Be this, however, as it may, the fact remains that even if King, Lords, and Commons all thoroughly understood the import of the Currency Acts of 1816 and 1870, they were carried at the instigation of the first Lord Liverpool, who considered that the constitutional prerogative of the Crown entitled King George to close the mint against silver without intervention of Parliament; and if such prerogative was then valid for that purpose, it is obviously still valid for the purpose of re-opening the mint to silver. And also, if Parliament was rightfully entitled to close the mint against silver, either in 1816 or in 1870, it has the same right now to re-open the mint to silver.

The Currency Act passed by the British Parliament in 1870 was followed by an Act to the same effect in the United States in 1873, around which a stormy discussion has recently been waged, and in which we have not yet heard the last word.

The Economist of October 31 says of that Act: 'It is perfectly true that the Act of 1873 demonetised silver . . . but Congress merely put in legal form the previous action of the people. In other words, silver had, through natural causes, dropped out of circulation.'

The whole question at issue between the monometallists and the advocates of the Double Standard may be summed up in the question as to whether the

Economist is right or wrong in asserting that silver had dropped out of circulation in 1873 through 'natural causes.'

The facts of the case are that whilst the United States mint had been open to silver and gold at the ratio of 16 to 1, the French mint was, at the same time, open to them at the ratio of 15 to 1.

Those relative rates made the French mint the better market for silver and the United States mint the better market for gold. The metals were, therefore, each taken to the mint which was relatively the best market for it.

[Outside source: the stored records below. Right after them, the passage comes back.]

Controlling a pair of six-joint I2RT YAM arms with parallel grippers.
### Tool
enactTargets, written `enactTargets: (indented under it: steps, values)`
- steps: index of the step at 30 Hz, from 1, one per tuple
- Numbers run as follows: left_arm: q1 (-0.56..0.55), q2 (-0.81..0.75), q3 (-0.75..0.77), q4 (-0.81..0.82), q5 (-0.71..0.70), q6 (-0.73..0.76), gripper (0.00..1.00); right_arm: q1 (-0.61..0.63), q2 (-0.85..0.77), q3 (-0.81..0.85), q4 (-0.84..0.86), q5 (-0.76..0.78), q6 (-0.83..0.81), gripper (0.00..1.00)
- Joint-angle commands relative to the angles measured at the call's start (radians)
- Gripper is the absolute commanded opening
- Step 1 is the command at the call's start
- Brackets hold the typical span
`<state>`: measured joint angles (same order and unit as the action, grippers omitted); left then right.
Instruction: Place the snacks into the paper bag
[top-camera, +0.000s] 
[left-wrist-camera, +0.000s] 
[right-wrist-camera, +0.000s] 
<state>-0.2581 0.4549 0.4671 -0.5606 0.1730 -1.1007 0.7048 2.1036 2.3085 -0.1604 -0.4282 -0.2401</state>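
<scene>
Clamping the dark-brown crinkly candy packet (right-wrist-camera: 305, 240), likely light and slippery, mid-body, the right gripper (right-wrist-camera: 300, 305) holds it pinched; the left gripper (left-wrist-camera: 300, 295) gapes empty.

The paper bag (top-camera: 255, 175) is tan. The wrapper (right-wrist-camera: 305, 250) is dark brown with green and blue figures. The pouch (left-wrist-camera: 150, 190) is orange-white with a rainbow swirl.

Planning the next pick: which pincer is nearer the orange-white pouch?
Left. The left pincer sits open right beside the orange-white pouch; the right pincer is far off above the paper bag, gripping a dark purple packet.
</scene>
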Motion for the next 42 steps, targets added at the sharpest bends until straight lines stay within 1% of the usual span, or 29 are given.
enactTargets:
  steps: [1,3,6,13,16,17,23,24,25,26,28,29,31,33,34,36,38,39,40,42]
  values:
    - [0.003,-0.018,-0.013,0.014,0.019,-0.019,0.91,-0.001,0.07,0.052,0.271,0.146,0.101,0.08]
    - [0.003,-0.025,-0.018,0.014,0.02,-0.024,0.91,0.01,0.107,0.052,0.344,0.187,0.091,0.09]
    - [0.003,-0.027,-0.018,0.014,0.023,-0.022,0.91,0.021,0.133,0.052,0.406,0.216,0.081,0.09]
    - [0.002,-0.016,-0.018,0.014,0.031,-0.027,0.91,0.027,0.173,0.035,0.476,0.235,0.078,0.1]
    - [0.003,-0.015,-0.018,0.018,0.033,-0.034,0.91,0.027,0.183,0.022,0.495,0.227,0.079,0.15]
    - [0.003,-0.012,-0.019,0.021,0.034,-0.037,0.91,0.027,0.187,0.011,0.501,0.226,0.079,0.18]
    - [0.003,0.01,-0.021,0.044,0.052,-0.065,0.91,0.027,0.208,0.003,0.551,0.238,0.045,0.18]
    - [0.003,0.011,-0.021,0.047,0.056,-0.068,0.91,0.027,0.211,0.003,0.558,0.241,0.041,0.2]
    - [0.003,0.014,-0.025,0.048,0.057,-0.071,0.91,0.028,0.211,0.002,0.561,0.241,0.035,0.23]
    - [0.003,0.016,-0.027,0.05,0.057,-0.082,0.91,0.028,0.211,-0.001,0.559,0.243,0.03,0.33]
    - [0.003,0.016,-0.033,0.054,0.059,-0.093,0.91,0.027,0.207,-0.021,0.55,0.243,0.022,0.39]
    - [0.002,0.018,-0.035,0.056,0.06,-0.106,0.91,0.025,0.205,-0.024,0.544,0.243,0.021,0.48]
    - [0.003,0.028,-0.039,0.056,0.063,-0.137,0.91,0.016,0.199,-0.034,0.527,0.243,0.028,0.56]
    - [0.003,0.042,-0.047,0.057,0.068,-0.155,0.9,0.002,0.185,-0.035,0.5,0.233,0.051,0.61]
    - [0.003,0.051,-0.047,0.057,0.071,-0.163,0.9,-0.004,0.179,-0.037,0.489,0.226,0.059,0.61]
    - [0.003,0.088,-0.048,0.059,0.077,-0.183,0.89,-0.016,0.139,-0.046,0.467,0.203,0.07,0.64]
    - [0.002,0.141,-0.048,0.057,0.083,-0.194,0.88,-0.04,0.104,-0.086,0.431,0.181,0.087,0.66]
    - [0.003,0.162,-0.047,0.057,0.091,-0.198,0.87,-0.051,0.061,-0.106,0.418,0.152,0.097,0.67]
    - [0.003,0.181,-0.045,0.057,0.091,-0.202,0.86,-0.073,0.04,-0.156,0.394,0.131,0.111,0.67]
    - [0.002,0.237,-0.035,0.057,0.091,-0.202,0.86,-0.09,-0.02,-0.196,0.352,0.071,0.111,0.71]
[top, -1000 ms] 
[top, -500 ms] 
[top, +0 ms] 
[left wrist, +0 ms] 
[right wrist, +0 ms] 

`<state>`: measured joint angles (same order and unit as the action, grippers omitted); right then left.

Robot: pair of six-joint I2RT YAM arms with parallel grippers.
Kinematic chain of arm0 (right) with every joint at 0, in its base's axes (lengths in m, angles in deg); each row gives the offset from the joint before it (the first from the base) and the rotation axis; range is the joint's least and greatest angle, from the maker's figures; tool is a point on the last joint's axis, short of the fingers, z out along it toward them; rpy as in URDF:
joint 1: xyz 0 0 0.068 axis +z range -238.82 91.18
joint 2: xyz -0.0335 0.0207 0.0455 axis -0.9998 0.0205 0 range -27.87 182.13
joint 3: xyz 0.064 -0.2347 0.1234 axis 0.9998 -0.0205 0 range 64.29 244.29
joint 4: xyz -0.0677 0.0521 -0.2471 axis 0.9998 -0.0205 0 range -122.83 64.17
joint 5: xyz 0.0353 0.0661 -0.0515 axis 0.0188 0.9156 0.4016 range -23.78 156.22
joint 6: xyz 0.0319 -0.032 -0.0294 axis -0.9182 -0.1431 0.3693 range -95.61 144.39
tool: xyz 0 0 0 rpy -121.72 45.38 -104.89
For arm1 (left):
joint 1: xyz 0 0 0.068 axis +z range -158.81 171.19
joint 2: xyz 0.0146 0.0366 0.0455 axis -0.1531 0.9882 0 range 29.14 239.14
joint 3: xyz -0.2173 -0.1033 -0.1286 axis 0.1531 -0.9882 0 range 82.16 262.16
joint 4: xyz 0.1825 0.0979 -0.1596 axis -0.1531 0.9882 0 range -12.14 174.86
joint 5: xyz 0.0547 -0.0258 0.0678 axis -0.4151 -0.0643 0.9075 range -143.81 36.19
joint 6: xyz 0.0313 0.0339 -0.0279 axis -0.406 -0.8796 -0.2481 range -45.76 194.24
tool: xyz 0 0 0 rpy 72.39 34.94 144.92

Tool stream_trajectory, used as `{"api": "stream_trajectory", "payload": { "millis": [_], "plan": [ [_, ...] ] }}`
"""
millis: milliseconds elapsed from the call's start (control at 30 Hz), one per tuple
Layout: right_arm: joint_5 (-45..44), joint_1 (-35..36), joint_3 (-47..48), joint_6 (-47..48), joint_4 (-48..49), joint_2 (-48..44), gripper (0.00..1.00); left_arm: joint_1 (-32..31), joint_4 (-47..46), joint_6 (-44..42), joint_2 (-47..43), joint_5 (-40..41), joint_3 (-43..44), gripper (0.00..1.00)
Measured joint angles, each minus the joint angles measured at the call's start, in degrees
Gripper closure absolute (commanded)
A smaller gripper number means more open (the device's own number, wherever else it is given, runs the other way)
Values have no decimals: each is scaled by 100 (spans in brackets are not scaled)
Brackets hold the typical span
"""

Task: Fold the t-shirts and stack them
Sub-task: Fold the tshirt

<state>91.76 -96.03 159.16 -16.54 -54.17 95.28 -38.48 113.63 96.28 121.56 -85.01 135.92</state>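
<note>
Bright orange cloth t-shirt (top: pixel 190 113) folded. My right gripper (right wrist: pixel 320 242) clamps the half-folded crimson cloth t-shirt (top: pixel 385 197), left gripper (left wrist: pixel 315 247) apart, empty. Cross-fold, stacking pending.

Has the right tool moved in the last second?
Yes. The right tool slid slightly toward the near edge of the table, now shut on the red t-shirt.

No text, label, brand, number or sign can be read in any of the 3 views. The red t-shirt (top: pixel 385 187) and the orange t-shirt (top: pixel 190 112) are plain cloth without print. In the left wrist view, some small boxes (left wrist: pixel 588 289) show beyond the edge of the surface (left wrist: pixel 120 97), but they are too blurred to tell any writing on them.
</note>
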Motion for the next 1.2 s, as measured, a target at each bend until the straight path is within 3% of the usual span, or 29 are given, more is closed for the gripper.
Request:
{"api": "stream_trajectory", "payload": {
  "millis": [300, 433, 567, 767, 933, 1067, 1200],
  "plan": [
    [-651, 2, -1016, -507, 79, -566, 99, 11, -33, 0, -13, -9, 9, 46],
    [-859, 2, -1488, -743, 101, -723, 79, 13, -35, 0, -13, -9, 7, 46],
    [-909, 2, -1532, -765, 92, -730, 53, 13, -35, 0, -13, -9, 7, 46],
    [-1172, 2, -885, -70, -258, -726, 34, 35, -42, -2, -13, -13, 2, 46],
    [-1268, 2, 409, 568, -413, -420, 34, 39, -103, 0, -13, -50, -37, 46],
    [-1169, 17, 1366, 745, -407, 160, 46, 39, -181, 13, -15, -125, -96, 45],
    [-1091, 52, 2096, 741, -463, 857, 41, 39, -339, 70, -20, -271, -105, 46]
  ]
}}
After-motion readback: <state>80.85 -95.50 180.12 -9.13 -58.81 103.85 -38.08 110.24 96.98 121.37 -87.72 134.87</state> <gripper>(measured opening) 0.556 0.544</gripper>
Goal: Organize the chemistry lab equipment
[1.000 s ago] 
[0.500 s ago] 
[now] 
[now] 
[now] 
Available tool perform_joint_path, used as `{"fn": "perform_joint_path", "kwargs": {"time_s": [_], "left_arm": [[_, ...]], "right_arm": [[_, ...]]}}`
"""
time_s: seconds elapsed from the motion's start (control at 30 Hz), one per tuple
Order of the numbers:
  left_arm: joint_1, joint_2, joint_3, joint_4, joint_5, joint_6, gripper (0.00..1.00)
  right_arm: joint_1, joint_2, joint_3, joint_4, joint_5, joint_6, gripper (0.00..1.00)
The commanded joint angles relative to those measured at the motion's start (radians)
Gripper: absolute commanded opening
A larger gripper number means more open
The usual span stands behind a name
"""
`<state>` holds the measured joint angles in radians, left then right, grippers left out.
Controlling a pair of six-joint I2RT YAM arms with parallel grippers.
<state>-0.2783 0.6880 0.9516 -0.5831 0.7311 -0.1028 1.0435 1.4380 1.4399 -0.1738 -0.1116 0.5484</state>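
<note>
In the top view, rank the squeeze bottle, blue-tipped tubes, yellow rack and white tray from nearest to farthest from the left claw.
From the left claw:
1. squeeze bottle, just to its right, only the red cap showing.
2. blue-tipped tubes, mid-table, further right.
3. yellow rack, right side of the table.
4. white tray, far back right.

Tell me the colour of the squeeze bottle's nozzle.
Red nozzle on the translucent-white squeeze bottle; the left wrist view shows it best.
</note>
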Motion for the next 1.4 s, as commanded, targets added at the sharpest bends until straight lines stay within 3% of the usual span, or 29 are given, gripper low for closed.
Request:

It was thus the action of arbitrary laws in France and the United States respectively which made the United States relatively a better market for gold than for silver. If the United States law had made the ratio 15 to I, that country would then have been the better market for silver, and the money in circulation would have become chiefly silver. Besides this, as shown in Chapter I. of this book, though silver had dropped out of circulation, it had not dropped out of the standard.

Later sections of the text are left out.